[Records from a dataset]
┄┄┄┄┄┄
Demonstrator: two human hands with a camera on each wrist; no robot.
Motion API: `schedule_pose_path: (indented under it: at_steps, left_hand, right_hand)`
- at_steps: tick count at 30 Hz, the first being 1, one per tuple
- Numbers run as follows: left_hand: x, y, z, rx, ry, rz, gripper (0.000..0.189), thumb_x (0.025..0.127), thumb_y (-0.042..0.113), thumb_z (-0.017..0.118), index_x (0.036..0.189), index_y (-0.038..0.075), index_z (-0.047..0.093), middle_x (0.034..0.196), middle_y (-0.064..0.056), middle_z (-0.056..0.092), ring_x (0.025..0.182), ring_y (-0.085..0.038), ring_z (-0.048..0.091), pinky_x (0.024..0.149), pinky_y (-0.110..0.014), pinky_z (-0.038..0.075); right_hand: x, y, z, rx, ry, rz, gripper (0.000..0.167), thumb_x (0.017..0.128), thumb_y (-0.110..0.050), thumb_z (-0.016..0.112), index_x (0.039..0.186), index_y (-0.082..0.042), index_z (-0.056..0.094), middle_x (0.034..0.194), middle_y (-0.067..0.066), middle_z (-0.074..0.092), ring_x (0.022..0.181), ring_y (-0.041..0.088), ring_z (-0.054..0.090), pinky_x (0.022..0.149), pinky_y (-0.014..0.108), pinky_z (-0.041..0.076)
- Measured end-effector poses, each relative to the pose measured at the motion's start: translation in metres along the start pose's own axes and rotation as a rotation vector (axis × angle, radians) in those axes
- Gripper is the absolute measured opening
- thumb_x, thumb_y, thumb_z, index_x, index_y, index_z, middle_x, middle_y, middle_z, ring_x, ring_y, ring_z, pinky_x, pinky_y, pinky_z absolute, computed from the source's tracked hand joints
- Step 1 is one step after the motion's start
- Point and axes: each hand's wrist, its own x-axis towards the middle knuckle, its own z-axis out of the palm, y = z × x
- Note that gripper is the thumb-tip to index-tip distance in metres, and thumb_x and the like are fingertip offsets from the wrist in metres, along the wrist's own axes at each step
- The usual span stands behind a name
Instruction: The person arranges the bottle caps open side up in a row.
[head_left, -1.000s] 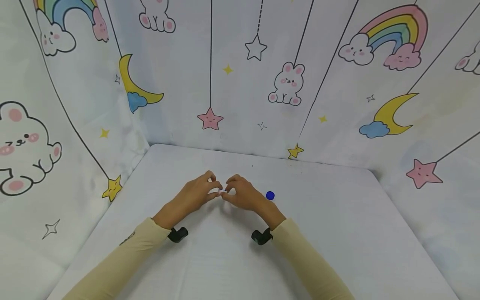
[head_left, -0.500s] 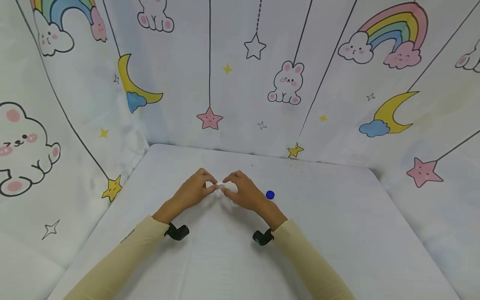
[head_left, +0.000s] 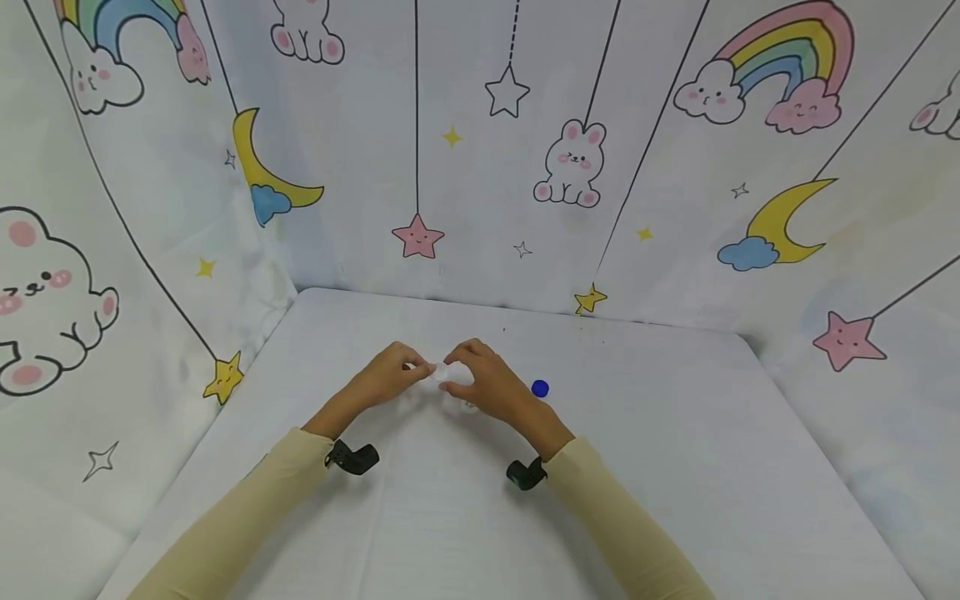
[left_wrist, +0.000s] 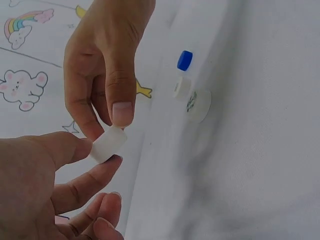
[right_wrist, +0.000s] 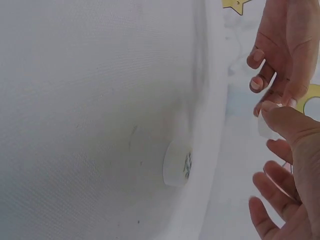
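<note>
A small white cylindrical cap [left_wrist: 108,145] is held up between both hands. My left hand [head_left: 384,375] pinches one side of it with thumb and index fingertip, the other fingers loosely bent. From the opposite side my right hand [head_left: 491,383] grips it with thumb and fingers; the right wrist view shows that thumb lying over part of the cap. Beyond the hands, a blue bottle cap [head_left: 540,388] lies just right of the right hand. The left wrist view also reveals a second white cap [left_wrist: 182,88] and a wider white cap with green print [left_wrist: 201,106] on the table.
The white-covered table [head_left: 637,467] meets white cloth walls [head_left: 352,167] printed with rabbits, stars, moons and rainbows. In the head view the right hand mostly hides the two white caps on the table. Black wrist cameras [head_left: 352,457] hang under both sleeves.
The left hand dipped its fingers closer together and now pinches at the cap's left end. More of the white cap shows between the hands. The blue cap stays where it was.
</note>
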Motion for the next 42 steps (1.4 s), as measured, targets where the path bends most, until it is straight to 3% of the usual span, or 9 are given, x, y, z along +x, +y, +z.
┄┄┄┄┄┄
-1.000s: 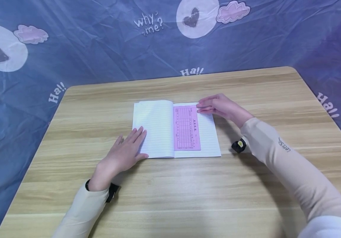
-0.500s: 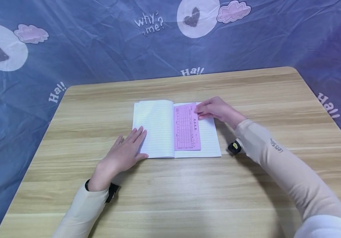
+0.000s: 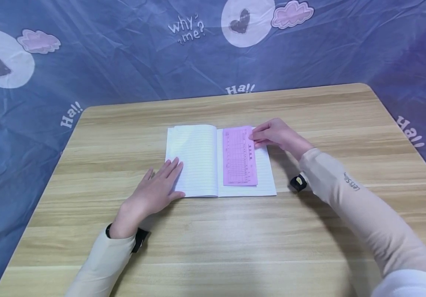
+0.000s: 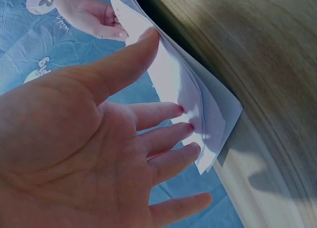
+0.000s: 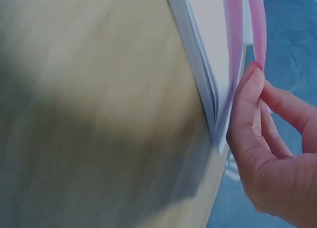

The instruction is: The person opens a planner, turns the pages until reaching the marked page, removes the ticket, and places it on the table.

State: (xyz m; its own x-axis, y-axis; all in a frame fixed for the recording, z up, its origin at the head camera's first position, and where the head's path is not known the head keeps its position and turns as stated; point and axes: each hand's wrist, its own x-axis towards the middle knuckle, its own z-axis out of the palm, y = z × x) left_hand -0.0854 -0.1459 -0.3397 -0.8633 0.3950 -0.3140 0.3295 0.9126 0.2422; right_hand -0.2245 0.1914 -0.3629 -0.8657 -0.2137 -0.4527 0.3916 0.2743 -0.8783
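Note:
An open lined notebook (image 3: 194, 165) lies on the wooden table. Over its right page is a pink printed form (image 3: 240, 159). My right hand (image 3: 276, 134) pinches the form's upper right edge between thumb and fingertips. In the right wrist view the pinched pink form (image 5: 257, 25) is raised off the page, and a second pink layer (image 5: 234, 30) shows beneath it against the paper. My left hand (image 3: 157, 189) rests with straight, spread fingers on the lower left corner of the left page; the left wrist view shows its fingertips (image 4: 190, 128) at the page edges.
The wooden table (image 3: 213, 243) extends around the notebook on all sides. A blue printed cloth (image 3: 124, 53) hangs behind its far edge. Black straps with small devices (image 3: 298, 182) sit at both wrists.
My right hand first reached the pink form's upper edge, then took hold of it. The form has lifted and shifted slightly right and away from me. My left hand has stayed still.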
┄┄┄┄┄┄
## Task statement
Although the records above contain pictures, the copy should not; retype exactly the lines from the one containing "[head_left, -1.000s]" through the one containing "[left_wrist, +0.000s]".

## Final answer
[head_left, -1.000s] 
[head_left, -0.500s] 
[head_left, +0.000s] 
[left_wrist, +0.000s] 

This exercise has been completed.